9 сентября 1943 года
Я не написал ни слова после Красного Бора[84] и теперь, перечитав последние записи, понимаю, почему. Меня принял в свои ряды 14-й резервный батальон, и это дает мне силы снова взяться за перо. Сегодня русские сообщили нам, что итальянцы капитулировали. Они установили плакат, на котором огромными красными буквами было написано: «Espanoles, Italia se ha capitulada! Pasares a nosotros».[85] Несколько guripas проползли под проволочными заграждениями, сорвали это объявление и водрузили свое: «No somos Italianos»[86] В кои-то веки немцы с нами согласились.

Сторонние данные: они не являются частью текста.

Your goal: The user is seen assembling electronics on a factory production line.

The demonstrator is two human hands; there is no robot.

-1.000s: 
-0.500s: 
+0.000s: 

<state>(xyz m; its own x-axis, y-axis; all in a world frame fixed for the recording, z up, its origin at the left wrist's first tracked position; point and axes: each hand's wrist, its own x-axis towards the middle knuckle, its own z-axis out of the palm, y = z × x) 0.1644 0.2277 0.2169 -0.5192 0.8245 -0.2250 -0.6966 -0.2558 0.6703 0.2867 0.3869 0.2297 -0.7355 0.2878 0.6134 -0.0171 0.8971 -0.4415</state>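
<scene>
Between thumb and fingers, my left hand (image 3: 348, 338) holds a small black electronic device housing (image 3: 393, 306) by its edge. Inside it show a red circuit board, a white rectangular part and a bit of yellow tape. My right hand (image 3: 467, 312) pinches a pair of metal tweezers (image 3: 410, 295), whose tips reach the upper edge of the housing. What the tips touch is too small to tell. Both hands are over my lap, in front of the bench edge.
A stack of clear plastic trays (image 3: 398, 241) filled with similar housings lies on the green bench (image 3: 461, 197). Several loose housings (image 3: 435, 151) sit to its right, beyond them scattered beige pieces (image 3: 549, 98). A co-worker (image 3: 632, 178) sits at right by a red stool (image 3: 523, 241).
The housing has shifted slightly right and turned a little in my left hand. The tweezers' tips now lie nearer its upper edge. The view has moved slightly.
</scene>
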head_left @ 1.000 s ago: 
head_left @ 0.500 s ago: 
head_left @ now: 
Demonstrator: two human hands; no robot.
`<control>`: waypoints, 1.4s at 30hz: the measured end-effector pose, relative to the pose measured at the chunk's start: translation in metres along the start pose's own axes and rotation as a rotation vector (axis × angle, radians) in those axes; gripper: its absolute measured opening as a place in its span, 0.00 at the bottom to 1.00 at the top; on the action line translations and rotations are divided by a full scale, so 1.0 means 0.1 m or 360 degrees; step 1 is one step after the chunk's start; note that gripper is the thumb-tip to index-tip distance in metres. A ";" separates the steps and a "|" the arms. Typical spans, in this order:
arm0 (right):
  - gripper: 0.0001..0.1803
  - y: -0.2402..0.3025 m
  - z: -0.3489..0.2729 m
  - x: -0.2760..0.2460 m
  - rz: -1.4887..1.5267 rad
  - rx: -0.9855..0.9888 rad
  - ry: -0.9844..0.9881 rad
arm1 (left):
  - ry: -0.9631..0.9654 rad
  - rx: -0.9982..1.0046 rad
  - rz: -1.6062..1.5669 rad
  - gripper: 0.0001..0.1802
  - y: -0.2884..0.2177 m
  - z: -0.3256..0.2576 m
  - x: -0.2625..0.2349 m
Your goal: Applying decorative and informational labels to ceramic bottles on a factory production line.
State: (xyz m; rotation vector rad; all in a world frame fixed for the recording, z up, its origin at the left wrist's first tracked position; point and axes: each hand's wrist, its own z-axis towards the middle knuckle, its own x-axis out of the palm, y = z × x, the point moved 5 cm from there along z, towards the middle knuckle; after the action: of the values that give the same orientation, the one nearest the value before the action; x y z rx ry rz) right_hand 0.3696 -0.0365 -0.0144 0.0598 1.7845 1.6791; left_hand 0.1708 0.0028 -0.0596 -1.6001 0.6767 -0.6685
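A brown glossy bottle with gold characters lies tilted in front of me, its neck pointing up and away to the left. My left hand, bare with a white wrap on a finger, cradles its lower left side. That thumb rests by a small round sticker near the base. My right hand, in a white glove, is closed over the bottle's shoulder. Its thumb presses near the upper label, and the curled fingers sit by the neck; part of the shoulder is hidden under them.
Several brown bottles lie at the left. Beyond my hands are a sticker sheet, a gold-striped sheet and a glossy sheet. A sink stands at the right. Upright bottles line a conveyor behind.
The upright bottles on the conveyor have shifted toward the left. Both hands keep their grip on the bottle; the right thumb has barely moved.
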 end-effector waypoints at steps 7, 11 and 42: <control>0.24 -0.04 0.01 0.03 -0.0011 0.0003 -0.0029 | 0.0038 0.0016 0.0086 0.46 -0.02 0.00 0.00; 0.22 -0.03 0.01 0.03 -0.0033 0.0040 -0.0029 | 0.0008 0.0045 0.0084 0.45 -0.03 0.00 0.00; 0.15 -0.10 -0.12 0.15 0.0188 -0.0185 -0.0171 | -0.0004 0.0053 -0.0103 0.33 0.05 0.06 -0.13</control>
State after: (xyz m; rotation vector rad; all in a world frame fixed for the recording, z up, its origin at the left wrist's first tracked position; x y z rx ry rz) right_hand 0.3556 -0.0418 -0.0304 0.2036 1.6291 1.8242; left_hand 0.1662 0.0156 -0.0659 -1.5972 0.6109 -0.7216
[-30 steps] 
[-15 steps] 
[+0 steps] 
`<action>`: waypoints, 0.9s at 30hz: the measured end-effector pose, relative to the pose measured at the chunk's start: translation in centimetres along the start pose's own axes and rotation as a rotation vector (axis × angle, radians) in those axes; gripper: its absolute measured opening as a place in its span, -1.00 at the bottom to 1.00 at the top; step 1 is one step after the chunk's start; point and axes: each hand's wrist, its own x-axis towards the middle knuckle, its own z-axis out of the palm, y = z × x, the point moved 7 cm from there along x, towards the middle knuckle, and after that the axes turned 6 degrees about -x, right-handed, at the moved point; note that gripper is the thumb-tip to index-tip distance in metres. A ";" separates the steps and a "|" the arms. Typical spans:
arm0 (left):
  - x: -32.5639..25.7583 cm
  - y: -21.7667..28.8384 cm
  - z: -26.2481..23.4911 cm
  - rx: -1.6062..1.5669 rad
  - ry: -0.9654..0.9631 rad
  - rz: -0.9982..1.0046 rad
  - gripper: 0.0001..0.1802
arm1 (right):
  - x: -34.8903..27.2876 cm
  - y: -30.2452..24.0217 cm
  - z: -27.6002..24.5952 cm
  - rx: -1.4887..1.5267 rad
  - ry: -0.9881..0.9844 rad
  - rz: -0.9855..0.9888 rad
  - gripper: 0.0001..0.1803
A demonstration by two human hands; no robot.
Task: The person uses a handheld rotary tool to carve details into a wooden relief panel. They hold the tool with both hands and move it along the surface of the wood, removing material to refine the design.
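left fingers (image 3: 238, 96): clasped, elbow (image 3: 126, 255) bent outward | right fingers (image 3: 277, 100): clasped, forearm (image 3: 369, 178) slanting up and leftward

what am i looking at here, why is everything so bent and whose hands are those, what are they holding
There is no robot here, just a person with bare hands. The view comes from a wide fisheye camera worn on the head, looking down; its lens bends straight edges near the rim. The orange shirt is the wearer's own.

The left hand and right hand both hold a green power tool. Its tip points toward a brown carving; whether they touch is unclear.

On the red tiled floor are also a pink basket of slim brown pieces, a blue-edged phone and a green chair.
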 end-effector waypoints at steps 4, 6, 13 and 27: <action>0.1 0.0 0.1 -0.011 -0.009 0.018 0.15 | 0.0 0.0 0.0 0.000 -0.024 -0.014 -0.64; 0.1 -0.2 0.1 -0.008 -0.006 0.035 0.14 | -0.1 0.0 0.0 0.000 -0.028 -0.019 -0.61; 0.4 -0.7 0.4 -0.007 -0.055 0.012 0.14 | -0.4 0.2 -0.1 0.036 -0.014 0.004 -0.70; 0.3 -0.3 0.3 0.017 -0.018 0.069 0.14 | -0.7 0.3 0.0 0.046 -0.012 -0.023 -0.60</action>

Я думаю о доме, только у меня его нет. Я хочу одного — вернуться в Испанию и сидеть где-нибудь в сухой и жаркой Андалузии со стаканчиком красного вина. Я решил, что поеду в Севилью, и Севилья станет моим домом.
14 сентября 1943 года
Нас отвели с передовой в Волосово, за 60 километров от линии фронта. Я думал, что испытаю счастье, большинство guripas пели. Меня все еще гнетет безумная усталость. Я надеялся, что уход с передовой поможет, но на меня навалилась тяжелая тоска, и я едва могу говорить. Я потею по ночам, подушка под щекой всегда влажная, даже если не жарко. Я никогда не соскальзываю в сон. Для меня засыпание — это череда толчков, телесных спазмов, которые начинаются где-то в солнечном сплетении и отдаются в голове щелчками кнута. Левая рука трясется, и временами ее сводит судорогой. Я просыпаюсь с ощущением, что у меня чужие руки, и в первый момент страшно пугаюсь.
Я просматриваю свои рисунки, и не контуры Ленинграда с куполом Исаакиевского собора и Адмиралтейской иглой, не портреты моих товарищей и русских пленных трогают меня, а зимние пейзажи. Листы белой бумаги с размытыми пятнами изб и сосен. Это абстракция ментального состояния. Замерзшая глушь, где даже конкретность походит на мираж. Я показал один из пейзажей другому ветерану русского фронта. Он довольно долго смотрел на него, и я уж было решил, что он видит в нем то же, что и я, но он вернул мне рисунок со словами: «Тут какой-то чудной волк». Меня это сперва озадачило, а потом рассмешило и впервые с февраля подарило проблеск надежды.